As opposed to petitioners' averment, the Decision 29 of the NLRC did not·only modify the ruling of the LA. The NLRC actually reversed the findings of the LA in holding that petitioners failed to prove that they were illegally dismissed by respondent. This totally sets aside the LA's stand that petitioners were illegally dismissed from employment.
As a general rule, in cases where there is no sufficient proof either to establish abandonment of work or illegal dismissal, as in this case, the remedy is reinstatement without backwages. 30 Such being the case, the CA did not err in affirming the ruling of the NLRC that petitioners should be reinstated to their former posts.
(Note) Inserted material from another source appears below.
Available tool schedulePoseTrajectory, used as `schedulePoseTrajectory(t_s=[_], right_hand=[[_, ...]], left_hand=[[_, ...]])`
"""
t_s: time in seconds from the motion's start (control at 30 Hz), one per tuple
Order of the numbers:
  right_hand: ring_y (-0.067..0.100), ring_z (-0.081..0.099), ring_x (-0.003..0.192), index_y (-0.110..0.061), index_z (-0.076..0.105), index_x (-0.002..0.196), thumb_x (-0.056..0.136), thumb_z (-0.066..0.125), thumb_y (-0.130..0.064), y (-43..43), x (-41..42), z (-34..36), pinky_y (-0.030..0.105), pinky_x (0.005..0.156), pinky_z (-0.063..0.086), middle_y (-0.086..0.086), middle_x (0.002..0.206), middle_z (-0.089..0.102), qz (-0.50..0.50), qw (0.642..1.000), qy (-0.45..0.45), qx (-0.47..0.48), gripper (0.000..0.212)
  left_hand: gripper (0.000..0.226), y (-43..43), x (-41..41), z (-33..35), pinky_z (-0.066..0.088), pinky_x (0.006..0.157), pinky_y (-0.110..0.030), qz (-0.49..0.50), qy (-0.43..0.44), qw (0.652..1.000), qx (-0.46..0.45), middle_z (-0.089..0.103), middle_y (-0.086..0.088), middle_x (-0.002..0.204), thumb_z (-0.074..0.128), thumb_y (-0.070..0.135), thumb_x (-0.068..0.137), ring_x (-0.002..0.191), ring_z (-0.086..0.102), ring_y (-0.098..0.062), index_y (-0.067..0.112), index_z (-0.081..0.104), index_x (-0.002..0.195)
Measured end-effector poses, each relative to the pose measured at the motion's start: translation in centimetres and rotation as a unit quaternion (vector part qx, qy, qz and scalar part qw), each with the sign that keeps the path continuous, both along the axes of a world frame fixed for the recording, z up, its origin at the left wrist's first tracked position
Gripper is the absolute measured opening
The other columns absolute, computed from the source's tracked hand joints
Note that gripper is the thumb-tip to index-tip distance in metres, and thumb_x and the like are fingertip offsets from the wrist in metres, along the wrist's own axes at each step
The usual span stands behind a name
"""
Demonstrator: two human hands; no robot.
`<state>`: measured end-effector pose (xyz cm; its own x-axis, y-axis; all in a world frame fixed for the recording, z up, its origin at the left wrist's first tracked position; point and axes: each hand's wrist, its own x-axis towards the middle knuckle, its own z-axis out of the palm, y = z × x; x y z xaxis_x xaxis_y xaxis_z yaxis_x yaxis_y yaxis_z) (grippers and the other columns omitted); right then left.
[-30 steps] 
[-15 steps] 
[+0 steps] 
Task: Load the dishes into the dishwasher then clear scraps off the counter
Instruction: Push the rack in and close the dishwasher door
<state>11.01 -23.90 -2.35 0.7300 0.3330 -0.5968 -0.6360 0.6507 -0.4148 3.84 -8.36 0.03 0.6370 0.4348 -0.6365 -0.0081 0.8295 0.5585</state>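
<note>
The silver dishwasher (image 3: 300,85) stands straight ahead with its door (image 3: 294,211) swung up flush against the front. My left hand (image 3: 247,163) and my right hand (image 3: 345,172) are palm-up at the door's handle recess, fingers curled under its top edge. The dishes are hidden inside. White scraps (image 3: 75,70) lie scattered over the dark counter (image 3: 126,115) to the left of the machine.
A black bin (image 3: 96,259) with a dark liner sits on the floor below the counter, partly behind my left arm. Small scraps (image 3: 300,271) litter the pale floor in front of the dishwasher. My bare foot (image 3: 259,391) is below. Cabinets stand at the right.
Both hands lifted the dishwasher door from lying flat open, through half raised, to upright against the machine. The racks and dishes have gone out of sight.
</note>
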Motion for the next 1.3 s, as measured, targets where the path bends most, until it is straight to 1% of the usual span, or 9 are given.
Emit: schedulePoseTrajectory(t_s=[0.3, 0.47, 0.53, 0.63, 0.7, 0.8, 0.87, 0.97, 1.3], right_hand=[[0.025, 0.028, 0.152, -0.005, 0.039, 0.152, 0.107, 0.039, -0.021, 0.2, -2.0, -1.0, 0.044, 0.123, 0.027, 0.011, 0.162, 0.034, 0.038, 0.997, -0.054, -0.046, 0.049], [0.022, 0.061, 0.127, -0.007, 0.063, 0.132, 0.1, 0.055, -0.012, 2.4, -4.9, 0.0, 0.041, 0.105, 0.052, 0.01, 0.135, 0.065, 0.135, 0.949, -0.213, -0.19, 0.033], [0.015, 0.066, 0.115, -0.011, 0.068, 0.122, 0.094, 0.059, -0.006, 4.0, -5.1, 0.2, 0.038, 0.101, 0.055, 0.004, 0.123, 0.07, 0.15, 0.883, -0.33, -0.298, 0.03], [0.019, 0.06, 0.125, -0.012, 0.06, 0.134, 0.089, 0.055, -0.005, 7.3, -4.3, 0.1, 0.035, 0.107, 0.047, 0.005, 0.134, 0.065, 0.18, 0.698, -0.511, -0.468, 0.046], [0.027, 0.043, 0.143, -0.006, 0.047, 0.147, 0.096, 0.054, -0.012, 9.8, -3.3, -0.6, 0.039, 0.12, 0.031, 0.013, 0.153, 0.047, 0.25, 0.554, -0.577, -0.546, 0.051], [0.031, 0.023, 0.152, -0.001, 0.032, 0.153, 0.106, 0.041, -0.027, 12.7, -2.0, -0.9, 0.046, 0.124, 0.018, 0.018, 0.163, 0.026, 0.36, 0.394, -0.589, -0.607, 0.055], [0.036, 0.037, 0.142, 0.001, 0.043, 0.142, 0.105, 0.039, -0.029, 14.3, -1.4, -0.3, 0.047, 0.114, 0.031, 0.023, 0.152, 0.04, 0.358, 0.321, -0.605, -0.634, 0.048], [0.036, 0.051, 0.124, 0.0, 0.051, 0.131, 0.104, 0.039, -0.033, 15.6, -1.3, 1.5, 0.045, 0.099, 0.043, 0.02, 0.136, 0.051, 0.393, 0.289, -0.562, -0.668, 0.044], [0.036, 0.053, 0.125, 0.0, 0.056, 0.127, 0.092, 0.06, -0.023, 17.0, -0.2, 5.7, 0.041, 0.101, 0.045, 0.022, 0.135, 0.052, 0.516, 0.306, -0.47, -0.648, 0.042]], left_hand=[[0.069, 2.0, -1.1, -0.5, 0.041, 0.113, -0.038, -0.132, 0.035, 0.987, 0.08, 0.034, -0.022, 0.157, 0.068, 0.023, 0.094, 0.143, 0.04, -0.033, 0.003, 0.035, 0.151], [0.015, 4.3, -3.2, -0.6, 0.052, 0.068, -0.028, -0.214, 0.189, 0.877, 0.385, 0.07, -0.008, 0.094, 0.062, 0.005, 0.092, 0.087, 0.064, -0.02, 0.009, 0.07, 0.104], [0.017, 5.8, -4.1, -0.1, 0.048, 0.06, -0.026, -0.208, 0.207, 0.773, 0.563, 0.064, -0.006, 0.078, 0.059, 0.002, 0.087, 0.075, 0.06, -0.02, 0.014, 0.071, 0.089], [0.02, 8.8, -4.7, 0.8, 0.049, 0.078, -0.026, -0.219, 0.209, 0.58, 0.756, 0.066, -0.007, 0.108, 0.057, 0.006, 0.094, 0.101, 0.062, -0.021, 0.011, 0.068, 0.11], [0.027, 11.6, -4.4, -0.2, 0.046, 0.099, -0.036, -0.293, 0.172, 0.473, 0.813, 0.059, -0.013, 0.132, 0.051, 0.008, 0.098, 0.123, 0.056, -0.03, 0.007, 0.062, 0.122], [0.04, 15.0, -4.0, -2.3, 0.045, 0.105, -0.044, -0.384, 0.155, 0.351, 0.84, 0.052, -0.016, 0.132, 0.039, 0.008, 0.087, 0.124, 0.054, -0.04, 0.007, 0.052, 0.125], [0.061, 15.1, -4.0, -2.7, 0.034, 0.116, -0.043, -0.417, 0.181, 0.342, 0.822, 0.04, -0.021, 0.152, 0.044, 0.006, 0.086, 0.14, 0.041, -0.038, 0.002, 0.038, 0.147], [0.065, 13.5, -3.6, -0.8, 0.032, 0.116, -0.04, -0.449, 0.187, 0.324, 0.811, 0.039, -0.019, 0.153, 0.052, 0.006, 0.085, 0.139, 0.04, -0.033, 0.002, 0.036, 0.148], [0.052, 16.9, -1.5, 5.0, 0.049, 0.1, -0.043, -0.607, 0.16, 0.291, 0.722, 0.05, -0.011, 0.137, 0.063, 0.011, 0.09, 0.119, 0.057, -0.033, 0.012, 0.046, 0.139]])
However, since the LA's finding of illegal dismissal governed only until the issuance of the NLRC Decision 31 dated June 30, 2015, the CA did not err in ordering respondent to pay petitioners' backwages only up to the date of NLRC's ruling overturning the ruling of the LA. This conforms with the principle that the period for computing the backwages during the period of appeal should end on the date that a higher tribunal reverses the labor arbitration ruling of illegal dismissal. 32
WHEREFORE, the petition is DENIED. The Decision dated June 19, 2017 and the Resolution dated July 9, 2018 of the Court of Appeals in CA-G.R. SP. No. 143023 are AFFIRMED.
SO ORDERED." (BALTAZAR-PADILLA, J., on leave.)
By authority of the Court:
(SGD.) TERSITA AQUINO TUAZONDivision Clerk of Court
Footnotes
* Ortanez in some parts of the rollo.
1. Rollo, pp. 10-31.
2. Id. at 37-52; penned by Associate Justice Samuel H. Gaerlan (now a Member of the Court) with Associate Justices Normandie B. Pizarro and Jhosep Y. Lopez, concurring.
3. Id. at 70-75; penned by Associate Justice Samuel H. Gaerlan (now a Member of the Court) with Associate Justices Celia C. Librea-Leagogo and Jhosep Y. Lopez, concurring.
4. Id. at 97-104; penned by Commissioner Mercedes R. Posada-Lacap with Commissioner Dolores M. Peralta-Beley, concurring and Presiding Commissioner Grace E. Maniquiz-Tan, voting to affirm the Labor Arbiter's Decision.
5. Id. at 106-109; penned by Commissioner Mercedes R. Posada-Lacap with Presiding Commissioner Grace E. Maniquiz-Tan and Commissioner Dolores M. Peralta-Beley, concurring.
6. Id. at 114-121.
7. Id. at 115.
8. Id.
9. Id. at 116.
10. Id. at 110-111.
11. Id. at 122-126.
12. Id. at 123.
13. Id. at 127.
14. Id. at 63-64.
15. Id.
16. Id.
17. Id. at 157-164; penned by Labor Arbiter Norberto D. Enriquez.
18. Id. at 164.
19. Id. at 165-172.
20. Id. at 157-164.
21. Id. at 170.
22. Id. at 97-104.
23. Id. at 37-52.
24. Id. at 70-75.
25. Remoticado v. Typical Construction Trading Corp., 830 Phil. 508, 510 (2018).
26. Reyes v. Global Beer Below Zero, Inc., 819 Phil. 483, 495 (2017).
27. People v. Regato, 212 Phil. 268, 274. (1984).
28. Rollo, pp. 97-104.
29. Id. at 97-104.
30. Prestige Cars, Inc. v. Cordoviz, Jr., G.R. No. 230023, December 13, 2017.
31. Id. at 97-104.
32. Wenphil Corporation v. Abing, 731 Phil. 685, 703 (2014).